= Ottenstein Plateau =

The Ottenstein Plateau (Ottensteiner Hochebene or Ottensteiner Hochfläche) is part of the Lower Saxon Weser Uplands and lies between Bodenwerder and Bad Pyrmont.

Compared with the surrounding area of the Weser and Emmer valleys, the plateau is a largely open plain, about 200 m higher, and which lies between 250 and 350 metres above sea level. Its highest elevation is and lies not far from the village of Eichenborn.

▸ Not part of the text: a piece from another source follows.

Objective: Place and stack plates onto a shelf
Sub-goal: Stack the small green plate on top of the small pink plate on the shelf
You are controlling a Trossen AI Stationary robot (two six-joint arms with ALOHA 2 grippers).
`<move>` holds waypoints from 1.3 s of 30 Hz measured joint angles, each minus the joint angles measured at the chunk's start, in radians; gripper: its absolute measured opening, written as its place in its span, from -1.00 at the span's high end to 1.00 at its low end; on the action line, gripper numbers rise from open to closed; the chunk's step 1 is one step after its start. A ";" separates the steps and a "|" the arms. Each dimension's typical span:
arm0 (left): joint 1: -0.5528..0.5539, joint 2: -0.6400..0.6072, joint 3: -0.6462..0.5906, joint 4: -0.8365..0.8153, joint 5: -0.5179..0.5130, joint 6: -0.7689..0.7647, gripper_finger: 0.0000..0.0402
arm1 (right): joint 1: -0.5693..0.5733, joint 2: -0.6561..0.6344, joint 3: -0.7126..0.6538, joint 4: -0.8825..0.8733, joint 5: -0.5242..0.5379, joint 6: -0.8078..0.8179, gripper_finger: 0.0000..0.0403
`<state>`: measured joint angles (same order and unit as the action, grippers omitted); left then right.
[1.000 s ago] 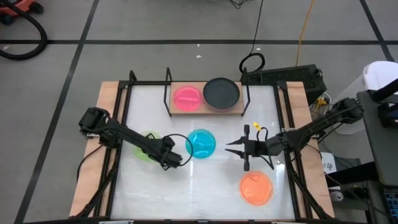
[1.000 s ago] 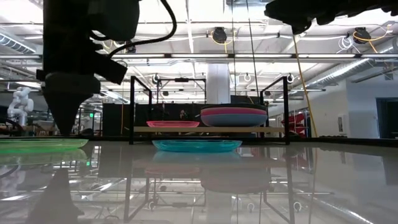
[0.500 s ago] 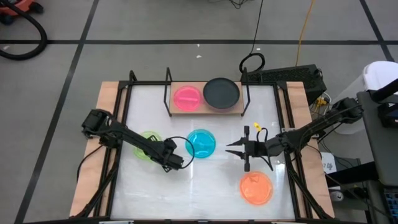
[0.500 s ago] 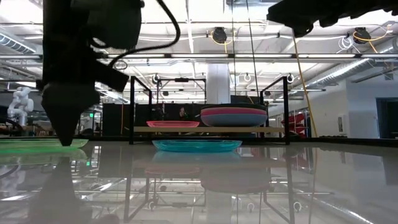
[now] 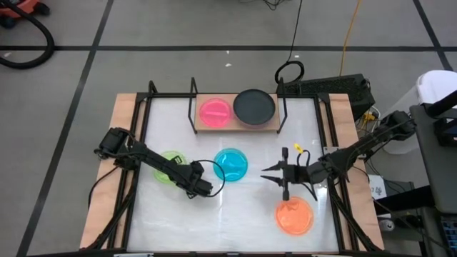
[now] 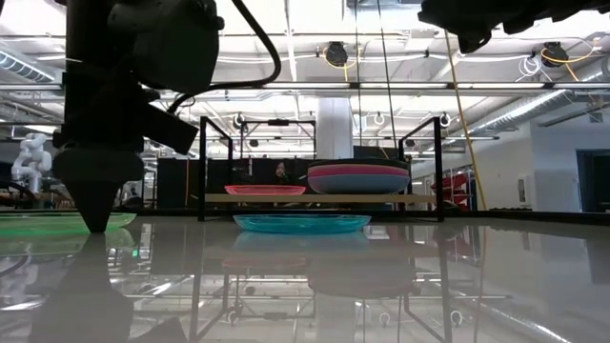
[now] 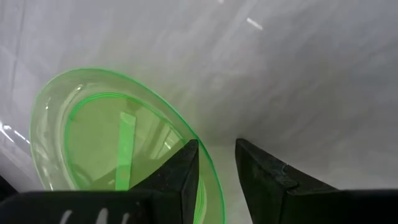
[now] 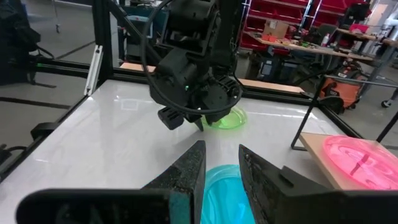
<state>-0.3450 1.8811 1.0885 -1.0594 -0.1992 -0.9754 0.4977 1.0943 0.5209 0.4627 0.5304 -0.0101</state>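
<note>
High view: shelf [image 5: 239,126] at desk's [image 5: 235,221] 12 o'clock, w/ pink plate [image 5: 215,112] and black plate [image 5: 254,106] on it. Green plate [image 5: 167,165] at 9, partly hidden by left arm; cyan plate [image 5: 232,163] mid-desk; orange plate [image 5: 294,216] at 5. Left gripper [image 5: 203,188] tip hard to make out. Right gripper [image 5: 273,173] at 3, fingers spread wide, empty.

Low view: stack on shelf shows magenta and blue edges.

Left wrist view: fingers [image 7: 186,171] a narrow gap apart, empty, at green plate's rim.

No legible writing.
</note>
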 joint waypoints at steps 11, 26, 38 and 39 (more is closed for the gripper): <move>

Agriculture and wind power characterise the landscape. In the centre is the small town of Ottenstein. Other villages are Kleinenberg, Großenberg, Eichenborn, Baarsen and Neersend in the borough of Bad Pyrmont, Lüntorf in the borough of Emmerthal, Lichtenhagen in the borough of Ottenstein and Vahlbruch. The Ottenstein Plateau lies near the tourist attractions of the Köterberg and the so-called Rühle Switzerland (Rühler Schweiz).

At the beginning of 2004 twelve villages started the AEP (Agricultural Development Planning) of the Ottenstein Plateau. Since 2005 a rapeseed flower queen has been chosen at the annual rapeseed flower festival; she then represents the region.